Exactly as written, print the lines from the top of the listing through the line containing "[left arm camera"; include no pictures.
**** SUPPLIED DATA ****
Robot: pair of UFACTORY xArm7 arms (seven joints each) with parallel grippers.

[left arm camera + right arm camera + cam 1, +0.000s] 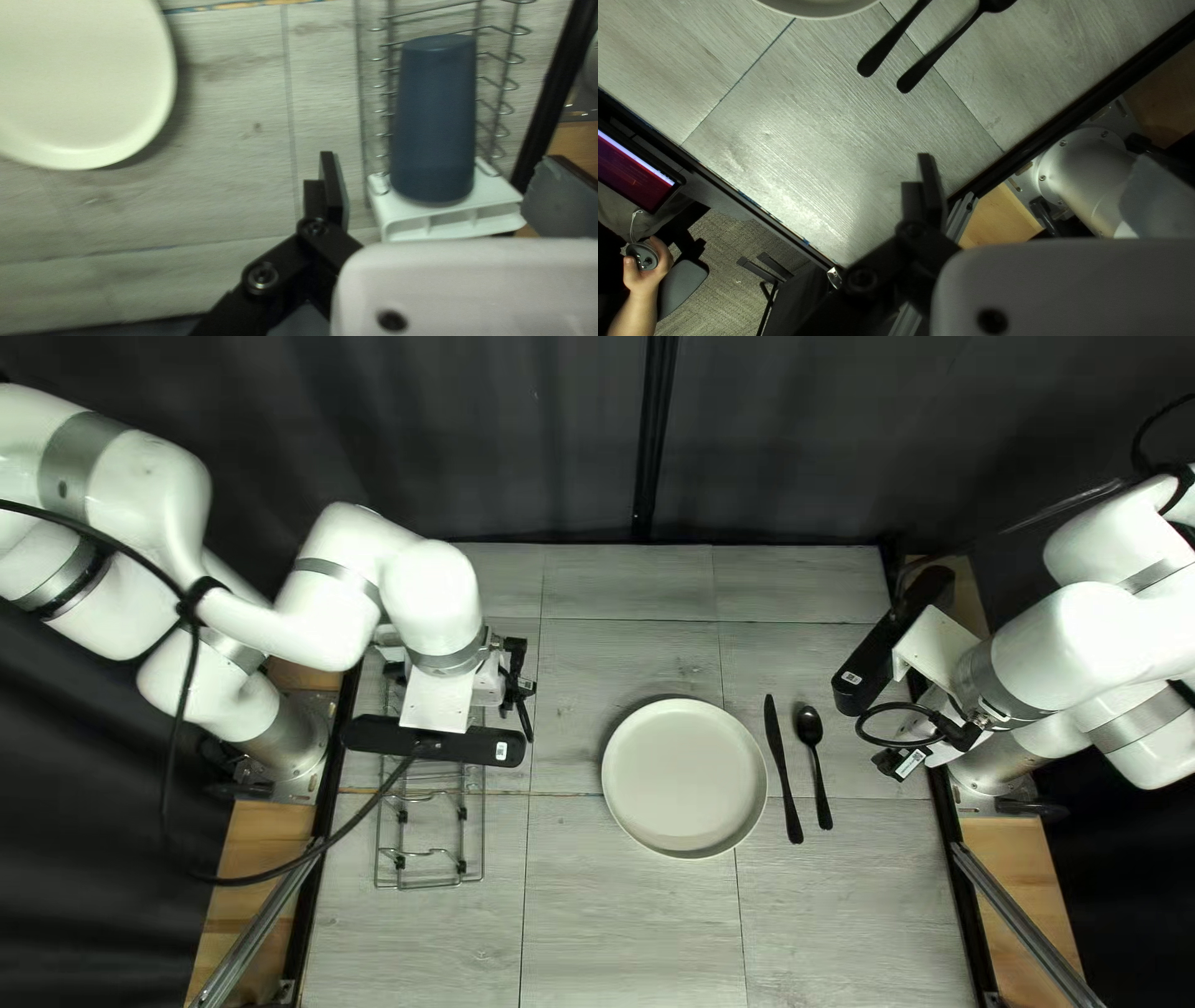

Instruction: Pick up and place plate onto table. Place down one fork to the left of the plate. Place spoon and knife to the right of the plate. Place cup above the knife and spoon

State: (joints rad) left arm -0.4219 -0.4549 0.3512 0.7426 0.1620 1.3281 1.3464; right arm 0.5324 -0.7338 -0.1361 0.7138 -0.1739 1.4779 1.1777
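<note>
pale plate [685,778], black knife [783,769], black spoon [809,727]

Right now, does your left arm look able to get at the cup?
Probably yes: the left arm hangs over the rack, and its wrist view shows nothing covering the blue cup.

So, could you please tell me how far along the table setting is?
The round pale plate is down, with the black knife and black spoon to its right. Nothing shows in hand. Left to do: the blue-grey cup is at the metal wire rack, not above the knife and spoon, and no fork shows left of the plate or elsewhere.
</note>
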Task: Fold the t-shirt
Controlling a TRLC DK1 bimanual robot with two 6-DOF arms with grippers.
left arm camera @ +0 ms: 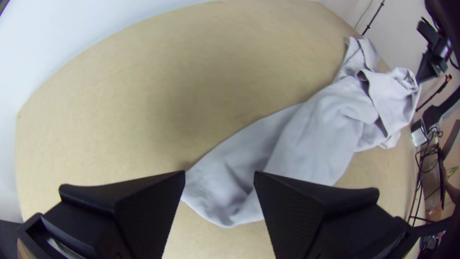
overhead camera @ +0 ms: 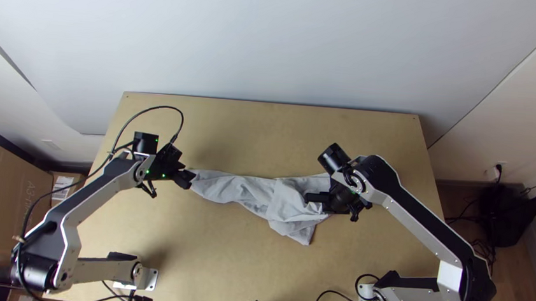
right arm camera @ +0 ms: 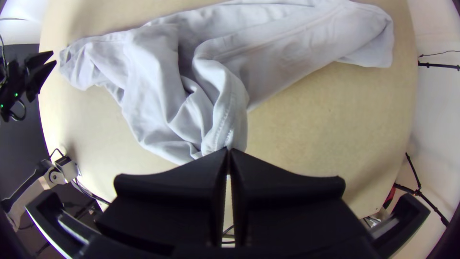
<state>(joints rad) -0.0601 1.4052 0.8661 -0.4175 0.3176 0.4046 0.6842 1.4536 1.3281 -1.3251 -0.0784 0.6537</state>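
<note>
Bunched lengthwise across the middle of the counter (overhead camera: 250, 136), between left and right edges: a pale t-shirt (overhead camera: 233, 189). Gripped at a stitched fold (right arm camera: 223, 124) by the closed right hand (right arm camera: 229, 152); near the open left hand (left arm camera: 220, 175) at the other end. Probably light, soft and limp; best pinched by that end's corner, then drawn flat.

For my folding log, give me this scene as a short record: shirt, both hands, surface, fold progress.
shirt: t-shirt, pale grey, crumpled into a long uneven strip
left hand: open, at one end of the t-shirt
right hand: shut on a fold of the t-shirt
surface: light wooden table
fold progress: no neat fold made, creases throughout
</note>
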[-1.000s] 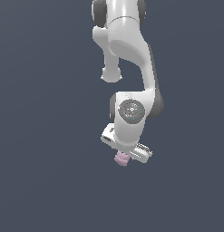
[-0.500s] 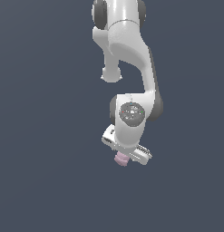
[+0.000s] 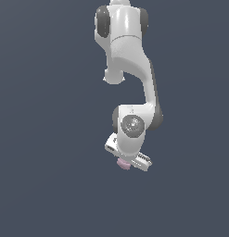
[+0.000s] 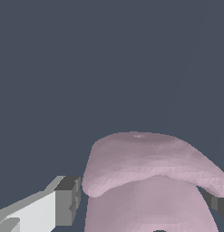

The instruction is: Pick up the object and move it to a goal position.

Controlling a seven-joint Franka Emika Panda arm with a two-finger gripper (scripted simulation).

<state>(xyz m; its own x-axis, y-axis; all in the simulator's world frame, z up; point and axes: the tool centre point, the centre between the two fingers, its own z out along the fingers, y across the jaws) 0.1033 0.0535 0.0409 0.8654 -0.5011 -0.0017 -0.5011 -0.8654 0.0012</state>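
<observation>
1. Change since prev. frames: we see the arm's wrist section sit slightly lower and further toward the exterior view's right than a second ago; the shift is small. The object (image 3: 123, 164) has kept its place under the end effector (image 3: 126, 163) throughout, so we judge it travels with the arm, i.e. transport phase is under way, grasp phase done.

2. End effector state: clamped on the object. In the wrist view, the object (image 4: 149, 181) fills the space between the two fingers (image 4: 63, 201), one dark pad pressed at each flank. No visible gap on the near side; far-side contact is partly cut off by the frame edge.

3. Object location: held at the tip of the end effector, below the wrist, pale pink, lumpy. Whether it is clear of a tabletop we cannot tell; the background is uniform grey w/ no shadow or edge.

4. Goal position: no marker visible in either view, so remaining travel cannot be judged.

5. Markings: no brand, label or legible text on arm, end effector or object.
</observation>
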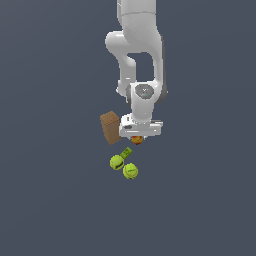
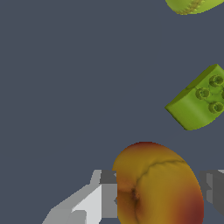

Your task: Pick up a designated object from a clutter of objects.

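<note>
The peach [image 2: 157,186] sits directly under the end effector [image 1: 138,136], just beside the brown box [image 1: 110,127] in the exterior view and apart from the two yellow-green balls [image 1: 123,167] lower in that frame. In the wrist view you see it filling the gap between the two fingers [image 2: 89,203], one finger on each flank. Whether the pads are actually pressing the skin or sitting a hair off it, you cannot tell from these pictures; read the end effector as straddling the fruit at roughly fruit width, grip unconfirmed.

Handling, as a judgement:
- Round and smooth, so expect it to want to roll or squirt out if you pinch off-centre.
- Probably light, and a rigid body here; no sign it would deform.
- Take it across the widest girth, pads level with the middle, not up near the crease that runs over the crown.
- Red-orange shading into yellow; the crease is your only orientation cue.

Neighbours: the small green studded block [image 2: 199,101] lies near the fruit but clear of it, and the edge of one ball just shows at the frame border in the wrist view. The box stands close enough to the hand to mind on a lift.

Writing: none readable. No brand or label on fruit, box, block or balls; the balls show only dark seam lines.
</note>
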### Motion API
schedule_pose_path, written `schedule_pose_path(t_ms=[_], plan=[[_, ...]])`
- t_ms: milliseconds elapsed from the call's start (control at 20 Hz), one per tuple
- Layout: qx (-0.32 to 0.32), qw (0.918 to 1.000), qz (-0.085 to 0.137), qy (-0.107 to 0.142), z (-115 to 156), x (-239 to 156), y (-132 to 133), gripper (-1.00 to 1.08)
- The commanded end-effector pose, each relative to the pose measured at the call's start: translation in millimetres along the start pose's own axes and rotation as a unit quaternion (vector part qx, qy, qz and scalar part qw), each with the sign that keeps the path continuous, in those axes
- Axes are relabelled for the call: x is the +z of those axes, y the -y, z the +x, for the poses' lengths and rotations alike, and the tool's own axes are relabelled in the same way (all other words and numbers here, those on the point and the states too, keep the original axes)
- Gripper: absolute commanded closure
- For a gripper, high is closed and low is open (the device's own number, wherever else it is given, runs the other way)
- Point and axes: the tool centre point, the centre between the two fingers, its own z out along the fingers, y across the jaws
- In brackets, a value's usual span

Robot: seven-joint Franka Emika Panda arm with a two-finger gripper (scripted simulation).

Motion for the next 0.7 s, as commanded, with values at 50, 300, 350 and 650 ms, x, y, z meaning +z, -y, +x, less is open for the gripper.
schedule_pose_path(t_ms=[50,300,350,650], plan=[[-0.01,0.9998,0.001,0.016,-13.2,11.3,10.2,1.08],[-0.001,1.0,0.0,-0.001,0.4,-3.9,-1.0,1.08],[-0.001,1.0,0.0,0.0,0.4,-5.6,-1.8,1.08],[-0.001,1.0,0.0,0.001,0.7,-26.1,-12.1,1.08]])
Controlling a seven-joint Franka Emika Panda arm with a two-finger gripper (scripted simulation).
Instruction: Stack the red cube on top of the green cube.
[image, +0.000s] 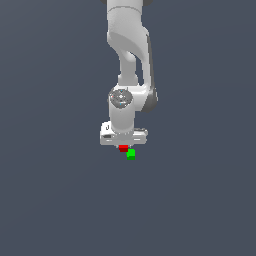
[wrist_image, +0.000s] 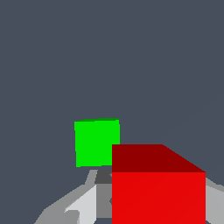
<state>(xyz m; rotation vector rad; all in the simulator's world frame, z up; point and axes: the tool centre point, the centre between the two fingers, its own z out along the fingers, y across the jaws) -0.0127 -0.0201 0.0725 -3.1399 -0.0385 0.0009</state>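
My white pincer (image: 123, 145) hangs below the arm (image: 129, 60) over the grey desk (image: 55, 200), closed on the red cube (image: 123, 148), which sits between its fingers (wrist_image: 83, 205) in the wrist view. The green cube (image: 131, 154) rests just beside the red one, at about four o'clock from it in the exterior view; I cannot tell whether they touch.

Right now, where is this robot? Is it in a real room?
Probably not a real room: it looks like a computer-made test scene. The floor is one flat grey-blue with no walls or furniture, and the red cube and green cube are plain, perfectly coloured blocks under the white gripper.
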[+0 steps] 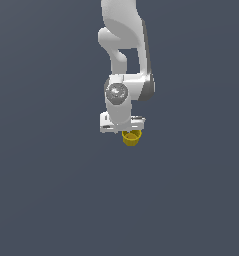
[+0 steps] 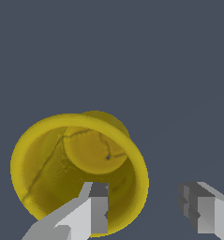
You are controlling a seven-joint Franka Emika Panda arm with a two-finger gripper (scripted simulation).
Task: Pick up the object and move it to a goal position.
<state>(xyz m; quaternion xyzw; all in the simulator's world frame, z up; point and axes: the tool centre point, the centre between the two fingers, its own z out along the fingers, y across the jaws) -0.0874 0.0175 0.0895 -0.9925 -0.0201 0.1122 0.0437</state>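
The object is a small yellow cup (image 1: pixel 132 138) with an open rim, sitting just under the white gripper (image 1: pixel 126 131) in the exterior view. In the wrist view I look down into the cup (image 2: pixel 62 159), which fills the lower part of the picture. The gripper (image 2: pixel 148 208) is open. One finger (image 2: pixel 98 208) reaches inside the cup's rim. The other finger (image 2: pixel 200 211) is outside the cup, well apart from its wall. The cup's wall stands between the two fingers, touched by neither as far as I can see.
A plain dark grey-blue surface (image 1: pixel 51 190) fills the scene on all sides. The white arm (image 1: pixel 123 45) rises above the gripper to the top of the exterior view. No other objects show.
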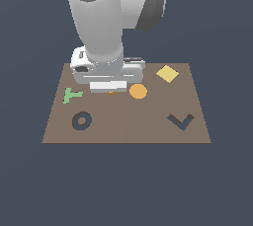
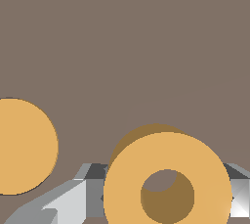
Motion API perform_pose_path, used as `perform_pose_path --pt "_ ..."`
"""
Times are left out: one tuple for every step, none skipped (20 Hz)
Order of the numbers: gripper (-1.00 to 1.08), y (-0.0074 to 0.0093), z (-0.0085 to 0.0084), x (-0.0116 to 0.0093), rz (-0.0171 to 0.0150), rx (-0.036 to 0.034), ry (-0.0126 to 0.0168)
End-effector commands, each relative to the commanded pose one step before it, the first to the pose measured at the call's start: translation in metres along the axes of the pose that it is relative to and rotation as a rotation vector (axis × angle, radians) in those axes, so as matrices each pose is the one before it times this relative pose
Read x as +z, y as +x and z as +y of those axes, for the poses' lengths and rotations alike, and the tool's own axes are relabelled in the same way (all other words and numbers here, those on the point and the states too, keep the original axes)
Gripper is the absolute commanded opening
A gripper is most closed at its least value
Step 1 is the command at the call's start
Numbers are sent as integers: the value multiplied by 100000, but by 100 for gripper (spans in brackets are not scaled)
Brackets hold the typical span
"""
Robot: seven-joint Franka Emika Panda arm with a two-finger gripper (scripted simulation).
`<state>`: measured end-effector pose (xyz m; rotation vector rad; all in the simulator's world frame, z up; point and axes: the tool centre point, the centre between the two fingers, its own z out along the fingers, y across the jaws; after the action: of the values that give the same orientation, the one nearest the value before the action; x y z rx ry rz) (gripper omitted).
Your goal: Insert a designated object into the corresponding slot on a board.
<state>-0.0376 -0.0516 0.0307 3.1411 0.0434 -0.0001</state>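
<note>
While the big white arm [image 1: 99, 18] stood over the far part of the brown board [image 1: 126, 126], its gripper [image 1: 111, 91] hung low, close to the board. In the exterior view only a tiny bit of the orange ring [image 1: 112, 92] peeked out under the gripper. The wrist view showed the ring [image 2: 167, 181] much better, with its round hole in the middle. A grey finger [image 2: 73, 196] sat on one side of the ring and another finger on the other side, right against it, so the gripper was squeezing the ring.

In the exterior view, a solid orange disc [image 1: 138, 91] lay just beside the gripper, at 3 o'clock from it. A green T-shaped piece [image 1: 72, 94] lay at 9 o'clock from the gripper. A yellow square [image 1: 167, 73] sat at 2 o'clock, near the far edge. The dark ring-shaped slot [image 1: 82, 121] was at 7 o'clock from the gripper, well apart from it. A dark V-shaped cut-out [image 1: 180, 121] lay at 4 o'clock.
</note>
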Motion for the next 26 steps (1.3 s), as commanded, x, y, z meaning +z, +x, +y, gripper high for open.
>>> perform_pose_path --pt "-100 17 -26 91 -8 -50 8" --pt "-100 0 0 0 0 0 0" --pt "-100 0 0 0 0 0 0" --pt "-100 0 0 0 0 0 0" --pt "-100 -29 0 -87 0 0 0" --pt "-100 -3 -1 -9 0 0 0" --pt "-100 -6 43 0 0 0 0" --pt "-100 -2 3 6 -11 -218 1" --pt "-100 -6 28 -2 1 -324 0" --pt "-100 -8 37 -2 1 -458 0" --pt "-100 -10 49 -3 1 -586 -1" --pt "-100 -12 61 -4 1 -714 -1" --pt "-100 -14 70 -4 1 -849 -1" --pt "-100 -17 82 -5 2 -977 -1" --pt "-100 -19 92 -6 2 -1107 -1" --pt "-100 -21 103 -6 2 -1237 -1" --pt "-100 -23 114 -7 2 -1367 -1" --pt "-100 -25 124 -8 2 -1499 -2" --pt "-100 -27 136 -8 2 -1627 -2" --pt "-100 -30 147 -9 3 -1756 -2" --pt "-100 -32 158 -10 3 -1886 -2" --pt "-100 -34 169 -10 3 -2017 -2" --pt "-100 -36 180 -11 3 -2146 -3" --pt "-100 -38 192 -11 3 -2276 -3" --pt "-100 -40 202 -12 3 -2407 -3" --pt "-100 -42 214 -13 3 -2536 -3"
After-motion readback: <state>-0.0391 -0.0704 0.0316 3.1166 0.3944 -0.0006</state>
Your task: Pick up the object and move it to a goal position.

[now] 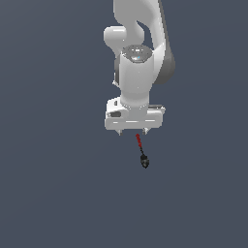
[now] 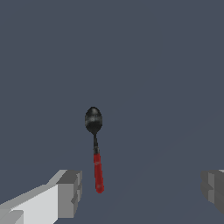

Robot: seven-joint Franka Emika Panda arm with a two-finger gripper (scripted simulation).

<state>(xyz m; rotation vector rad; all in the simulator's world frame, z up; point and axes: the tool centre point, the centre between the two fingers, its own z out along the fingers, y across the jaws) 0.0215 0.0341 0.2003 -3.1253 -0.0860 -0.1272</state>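
Observation:
The object [image 1: 142, 151] is a tiny spoon-like tool with a thin red shaft and a black bulbous tip, lying on the flat grey surface. In the exterior view it sits just below the white gripper [image 1: 133, 131], black tip pointing away from the hand. In the wrist view the object [image 2: 96, 153] lies lengthwise, its red end near one grey fingertip [image 2: 70, 192]. The other fingertip [image 2: 213, 188] is far off at the opposite edge. The gripper [image 2: 141, 190] is open wide, with nothing touching its pads.
Only the plain grey-blue ground [image 1: 53, 184] surrounds the object. The white arm [image 1: 140, 53] rises above the hand in the exterior view.

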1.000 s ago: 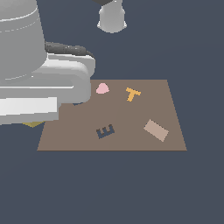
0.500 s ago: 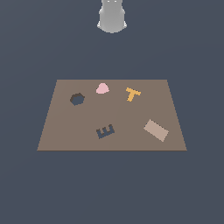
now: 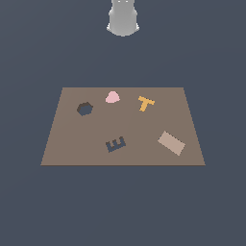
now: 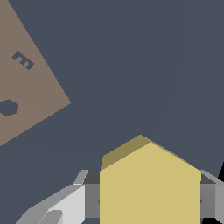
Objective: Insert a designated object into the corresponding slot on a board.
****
## RESPONSE TO THE EXERCISE
Robot: pair of UFACTORY xArm7 arms (seven joints each) with parallel grippers.

[left arm camera + right arm camera + cam 1, +0.000s] 

Apart from this answer, nothing more is required.